Task goal: Would you please retype, exactly, the lines of the listing below between the line with "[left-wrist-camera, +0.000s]" and the line with "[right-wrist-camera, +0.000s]", inclusive?

Extracted material:
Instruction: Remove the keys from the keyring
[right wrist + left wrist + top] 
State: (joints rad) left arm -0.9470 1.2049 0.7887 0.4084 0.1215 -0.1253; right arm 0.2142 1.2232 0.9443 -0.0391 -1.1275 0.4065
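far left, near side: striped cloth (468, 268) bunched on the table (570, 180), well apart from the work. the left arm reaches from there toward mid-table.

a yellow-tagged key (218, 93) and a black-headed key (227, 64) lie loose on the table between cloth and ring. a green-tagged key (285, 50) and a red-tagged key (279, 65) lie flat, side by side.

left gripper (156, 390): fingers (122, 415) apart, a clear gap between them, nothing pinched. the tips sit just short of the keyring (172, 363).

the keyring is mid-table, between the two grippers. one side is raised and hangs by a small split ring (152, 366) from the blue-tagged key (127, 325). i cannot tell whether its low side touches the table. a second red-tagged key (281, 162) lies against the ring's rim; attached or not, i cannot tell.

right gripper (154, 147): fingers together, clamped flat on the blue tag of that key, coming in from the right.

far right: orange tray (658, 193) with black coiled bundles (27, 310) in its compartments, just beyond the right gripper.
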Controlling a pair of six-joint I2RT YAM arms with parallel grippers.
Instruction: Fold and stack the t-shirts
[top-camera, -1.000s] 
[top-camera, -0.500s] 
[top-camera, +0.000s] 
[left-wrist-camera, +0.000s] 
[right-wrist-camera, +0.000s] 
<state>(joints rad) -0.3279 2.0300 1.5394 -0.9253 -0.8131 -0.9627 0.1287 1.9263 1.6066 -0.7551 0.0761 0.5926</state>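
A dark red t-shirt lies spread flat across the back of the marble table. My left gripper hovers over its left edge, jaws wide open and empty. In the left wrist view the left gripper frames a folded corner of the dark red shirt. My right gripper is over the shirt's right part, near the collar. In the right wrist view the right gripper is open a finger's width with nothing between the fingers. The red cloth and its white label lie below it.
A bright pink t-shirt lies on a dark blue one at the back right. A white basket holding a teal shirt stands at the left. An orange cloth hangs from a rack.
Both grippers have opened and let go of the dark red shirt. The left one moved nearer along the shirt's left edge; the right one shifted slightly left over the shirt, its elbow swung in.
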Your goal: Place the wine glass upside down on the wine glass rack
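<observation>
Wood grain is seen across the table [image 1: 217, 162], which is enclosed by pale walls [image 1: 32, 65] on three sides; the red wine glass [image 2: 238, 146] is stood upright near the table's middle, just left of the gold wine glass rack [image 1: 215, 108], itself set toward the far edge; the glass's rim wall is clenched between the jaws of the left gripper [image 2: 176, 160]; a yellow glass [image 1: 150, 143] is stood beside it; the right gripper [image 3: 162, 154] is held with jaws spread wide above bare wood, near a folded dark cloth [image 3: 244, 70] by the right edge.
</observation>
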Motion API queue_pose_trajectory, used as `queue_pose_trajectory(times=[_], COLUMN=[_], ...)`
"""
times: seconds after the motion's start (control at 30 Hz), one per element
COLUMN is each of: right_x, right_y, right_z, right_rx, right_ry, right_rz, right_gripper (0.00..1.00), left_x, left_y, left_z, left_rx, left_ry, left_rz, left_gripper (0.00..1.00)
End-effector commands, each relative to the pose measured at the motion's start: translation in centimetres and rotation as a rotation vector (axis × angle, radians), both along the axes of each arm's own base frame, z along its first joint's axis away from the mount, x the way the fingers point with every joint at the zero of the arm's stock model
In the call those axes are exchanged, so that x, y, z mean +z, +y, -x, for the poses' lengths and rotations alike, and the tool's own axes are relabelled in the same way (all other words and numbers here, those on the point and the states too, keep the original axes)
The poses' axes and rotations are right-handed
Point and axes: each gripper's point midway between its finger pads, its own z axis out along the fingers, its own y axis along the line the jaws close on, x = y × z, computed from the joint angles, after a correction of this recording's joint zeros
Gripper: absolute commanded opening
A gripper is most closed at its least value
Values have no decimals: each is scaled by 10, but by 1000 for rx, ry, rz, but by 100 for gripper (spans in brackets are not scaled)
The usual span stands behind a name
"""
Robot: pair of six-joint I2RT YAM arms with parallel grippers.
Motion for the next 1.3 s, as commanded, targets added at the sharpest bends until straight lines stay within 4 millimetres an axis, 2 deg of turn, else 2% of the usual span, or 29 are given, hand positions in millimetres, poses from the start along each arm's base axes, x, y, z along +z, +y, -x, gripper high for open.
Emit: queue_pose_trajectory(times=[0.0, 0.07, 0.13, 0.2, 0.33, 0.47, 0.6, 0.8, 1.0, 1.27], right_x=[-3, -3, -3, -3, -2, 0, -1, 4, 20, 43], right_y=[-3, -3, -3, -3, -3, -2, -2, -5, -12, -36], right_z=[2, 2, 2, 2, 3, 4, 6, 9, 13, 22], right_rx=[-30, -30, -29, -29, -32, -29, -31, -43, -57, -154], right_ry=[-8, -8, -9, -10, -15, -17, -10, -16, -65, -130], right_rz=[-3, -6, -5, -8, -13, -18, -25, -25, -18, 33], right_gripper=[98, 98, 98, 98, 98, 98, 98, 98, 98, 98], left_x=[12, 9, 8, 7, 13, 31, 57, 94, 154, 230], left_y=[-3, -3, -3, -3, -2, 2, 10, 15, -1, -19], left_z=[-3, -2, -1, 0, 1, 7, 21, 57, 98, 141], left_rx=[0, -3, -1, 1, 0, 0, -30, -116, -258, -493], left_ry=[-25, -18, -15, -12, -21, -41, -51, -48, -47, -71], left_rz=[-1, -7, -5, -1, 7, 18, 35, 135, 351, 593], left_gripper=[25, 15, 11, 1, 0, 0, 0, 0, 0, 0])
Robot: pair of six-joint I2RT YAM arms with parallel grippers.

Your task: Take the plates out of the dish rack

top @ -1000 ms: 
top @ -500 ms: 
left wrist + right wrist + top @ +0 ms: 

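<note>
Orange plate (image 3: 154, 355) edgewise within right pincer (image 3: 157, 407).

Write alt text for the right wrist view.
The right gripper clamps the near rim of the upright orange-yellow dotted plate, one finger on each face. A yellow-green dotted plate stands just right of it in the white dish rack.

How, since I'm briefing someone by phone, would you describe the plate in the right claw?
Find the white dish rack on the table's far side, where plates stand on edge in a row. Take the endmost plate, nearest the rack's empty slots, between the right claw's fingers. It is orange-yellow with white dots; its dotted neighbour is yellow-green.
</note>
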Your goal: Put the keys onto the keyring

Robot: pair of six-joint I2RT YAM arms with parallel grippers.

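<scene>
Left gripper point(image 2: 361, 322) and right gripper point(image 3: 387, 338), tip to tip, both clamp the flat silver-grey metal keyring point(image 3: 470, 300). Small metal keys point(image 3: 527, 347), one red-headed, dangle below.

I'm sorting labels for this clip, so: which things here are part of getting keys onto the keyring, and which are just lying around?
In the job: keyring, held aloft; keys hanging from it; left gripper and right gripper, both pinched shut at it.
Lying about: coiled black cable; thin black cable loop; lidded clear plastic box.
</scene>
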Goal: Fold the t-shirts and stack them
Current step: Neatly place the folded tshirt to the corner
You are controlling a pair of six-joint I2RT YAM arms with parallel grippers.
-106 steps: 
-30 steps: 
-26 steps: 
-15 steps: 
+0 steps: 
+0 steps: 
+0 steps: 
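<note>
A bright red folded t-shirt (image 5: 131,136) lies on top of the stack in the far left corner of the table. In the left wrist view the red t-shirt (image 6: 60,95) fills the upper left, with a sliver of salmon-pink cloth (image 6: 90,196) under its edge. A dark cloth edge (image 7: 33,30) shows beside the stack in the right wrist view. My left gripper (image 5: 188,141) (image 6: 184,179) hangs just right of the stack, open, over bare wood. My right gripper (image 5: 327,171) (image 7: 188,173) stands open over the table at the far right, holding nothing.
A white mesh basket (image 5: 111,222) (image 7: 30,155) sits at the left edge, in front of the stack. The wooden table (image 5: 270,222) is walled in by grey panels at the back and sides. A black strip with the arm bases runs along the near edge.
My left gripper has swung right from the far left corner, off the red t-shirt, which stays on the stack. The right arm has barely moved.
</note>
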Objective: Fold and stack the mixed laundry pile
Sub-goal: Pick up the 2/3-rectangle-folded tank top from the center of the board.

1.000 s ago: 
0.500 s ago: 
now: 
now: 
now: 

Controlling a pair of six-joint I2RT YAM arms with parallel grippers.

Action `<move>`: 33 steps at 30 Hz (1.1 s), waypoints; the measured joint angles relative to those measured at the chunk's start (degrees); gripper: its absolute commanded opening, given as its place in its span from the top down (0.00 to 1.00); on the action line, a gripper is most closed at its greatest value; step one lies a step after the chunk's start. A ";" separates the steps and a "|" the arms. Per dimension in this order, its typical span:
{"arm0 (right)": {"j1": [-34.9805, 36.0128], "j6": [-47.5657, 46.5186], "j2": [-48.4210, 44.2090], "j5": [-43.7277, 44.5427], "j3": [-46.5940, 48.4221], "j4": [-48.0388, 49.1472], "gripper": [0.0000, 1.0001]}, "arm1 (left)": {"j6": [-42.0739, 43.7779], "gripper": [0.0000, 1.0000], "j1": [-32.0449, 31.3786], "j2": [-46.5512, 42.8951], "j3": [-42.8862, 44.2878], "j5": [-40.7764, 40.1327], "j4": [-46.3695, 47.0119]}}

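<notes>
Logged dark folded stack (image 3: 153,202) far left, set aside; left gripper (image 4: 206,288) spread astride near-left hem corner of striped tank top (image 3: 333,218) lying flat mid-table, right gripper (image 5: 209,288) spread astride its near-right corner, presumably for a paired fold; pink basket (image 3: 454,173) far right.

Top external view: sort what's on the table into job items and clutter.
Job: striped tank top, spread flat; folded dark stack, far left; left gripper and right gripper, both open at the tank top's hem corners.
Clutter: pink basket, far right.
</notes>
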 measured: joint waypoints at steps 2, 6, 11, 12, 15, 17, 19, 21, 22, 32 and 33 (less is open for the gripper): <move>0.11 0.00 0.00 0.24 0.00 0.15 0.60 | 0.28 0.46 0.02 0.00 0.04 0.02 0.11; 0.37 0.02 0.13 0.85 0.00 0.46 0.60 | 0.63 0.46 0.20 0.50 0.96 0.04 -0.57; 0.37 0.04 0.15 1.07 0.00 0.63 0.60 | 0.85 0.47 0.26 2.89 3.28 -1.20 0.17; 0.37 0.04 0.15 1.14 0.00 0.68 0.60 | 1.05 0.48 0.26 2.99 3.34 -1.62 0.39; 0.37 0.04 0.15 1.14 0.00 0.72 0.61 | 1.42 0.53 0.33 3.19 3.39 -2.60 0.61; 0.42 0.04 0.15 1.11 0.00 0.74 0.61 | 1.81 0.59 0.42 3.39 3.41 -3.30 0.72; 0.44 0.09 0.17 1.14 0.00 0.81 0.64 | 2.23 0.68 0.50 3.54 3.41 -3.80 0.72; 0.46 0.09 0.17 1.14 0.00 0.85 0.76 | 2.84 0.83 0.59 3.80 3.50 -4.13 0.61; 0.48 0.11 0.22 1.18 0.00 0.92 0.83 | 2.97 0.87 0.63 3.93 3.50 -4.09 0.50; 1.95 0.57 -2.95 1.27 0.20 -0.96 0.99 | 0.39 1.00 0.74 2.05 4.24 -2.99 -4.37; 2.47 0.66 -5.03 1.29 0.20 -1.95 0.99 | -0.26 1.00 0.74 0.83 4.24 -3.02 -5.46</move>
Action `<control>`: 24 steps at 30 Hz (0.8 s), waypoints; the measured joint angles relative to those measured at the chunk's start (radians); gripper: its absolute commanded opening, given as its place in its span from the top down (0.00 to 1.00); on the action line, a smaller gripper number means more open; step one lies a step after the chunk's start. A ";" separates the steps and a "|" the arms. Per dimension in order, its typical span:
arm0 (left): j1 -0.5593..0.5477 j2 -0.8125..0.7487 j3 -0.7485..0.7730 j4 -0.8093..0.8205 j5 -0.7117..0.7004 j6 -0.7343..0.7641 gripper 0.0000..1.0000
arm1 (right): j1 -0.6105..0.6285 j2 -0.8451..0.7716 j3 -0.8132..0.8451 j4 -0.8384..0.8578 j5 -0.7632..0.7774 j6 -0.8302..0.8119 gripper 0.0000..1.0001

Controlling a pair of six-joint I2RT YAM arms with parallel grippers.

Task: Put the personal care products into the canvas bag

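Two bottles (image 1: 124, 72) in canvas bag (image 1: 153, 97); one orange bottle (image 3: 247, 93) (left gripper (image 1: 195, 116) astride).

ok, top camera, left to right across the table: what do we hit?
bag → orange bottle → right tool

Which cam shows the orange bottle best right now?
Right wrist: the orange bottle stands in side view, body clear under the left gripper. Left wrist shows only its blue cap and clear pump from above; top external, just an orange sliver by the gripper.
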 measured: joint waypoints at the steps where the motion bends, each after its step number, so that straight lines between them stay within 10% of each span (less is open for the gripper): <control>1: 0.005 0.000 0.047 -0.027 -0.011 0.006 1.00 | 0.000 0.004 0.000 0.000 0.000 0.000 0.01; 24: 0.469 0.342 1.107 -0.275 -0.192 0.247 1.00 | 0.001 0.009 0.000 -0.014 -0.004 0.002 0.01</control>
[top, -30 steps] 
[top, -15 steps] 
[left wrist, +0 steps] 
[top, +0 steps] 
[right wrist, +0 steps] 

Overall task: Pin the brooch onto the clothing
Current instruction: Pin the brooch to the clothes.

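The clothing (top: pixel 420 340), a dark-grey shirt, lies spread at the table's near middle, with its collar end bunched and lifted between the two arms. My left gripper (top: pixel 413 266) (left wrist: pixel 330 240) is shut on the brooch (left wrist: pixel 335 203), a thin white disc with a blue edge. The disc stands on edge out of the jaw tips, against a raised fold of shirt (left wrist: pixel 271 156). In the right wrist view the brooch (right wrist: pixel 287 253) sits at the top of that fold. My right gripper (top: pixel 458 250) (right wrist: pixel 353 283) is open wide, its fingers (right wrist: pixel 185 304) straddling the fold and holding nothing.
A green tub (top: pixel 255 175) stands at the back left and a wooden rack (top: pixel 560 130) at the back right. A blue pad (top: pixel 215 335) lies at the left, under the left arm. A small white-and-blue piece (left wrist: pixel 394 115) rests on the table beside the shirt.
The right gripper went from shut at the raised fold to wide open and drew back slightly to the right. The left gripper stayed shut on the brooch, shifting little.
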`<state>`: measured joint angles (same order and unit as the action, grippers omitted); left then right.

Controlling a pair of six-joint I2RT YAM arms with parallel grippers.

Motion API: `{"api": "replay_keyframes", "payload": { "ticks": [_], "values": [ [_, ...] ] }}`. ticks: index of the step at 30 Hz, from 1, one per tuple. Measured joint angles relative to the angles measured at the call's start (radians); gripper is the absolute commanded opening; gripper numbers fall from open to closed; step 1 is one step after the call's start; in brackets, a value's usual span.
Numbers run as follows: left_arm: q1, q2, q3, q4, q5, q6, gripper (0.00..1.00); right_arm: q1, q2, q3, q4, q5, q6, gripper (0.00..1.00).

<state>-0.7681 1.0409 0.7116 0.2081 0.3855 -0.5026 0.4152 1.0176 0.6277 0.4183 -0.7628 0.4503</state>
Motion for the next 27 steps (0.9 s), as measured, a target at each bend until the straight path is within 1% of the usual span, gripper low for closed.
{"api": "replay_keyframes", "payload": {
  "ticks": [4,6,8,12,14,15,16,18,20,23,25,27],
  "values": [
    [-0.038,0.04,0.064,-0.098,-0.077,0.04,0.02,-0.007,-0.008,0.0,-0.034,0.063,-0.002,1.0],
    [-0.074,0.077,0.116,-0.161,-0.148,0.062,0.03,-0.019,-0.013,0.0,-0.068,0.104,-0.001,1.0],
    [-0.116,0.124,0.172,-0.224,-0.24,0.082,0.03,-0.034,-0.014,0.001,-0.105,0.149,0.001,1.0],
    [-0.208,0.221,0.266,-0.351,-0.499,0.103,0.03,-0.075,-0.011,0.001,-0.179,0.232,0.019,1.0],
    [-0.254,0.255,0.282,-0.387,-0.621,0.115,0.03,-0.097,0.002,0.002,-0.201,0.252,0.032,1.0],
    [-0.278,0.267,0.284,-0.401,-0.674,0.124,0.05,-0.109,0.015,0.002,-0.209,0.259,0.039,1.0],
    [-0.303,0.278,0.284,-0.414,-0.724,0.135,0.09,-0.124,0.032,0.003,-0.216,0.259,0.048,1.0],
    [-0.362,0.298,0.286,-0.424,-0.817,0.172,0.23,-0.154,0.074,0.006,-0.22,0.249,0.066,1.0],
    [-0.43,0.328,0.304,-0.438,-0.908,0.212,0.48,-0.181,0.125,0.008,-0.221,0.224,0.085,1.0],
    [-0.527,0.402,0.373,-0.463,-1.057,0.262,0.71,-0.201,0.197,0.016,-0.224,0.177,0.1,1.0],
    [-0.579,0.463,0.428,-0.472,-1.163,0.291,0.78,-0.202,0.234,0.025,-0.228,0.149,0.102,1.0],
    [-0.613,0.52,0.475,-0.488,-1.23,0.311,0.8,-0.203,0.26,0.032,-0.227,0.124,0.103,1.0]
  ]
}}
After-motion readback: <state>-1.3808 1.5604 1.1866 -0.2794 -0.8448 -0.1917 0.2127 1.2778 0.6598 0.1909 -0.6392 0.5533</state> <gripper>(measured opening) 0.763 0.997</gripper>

Solution to this task:
[left-wrist-camera, +0.000s] 
[right-wrist-camera, +0.000s] 

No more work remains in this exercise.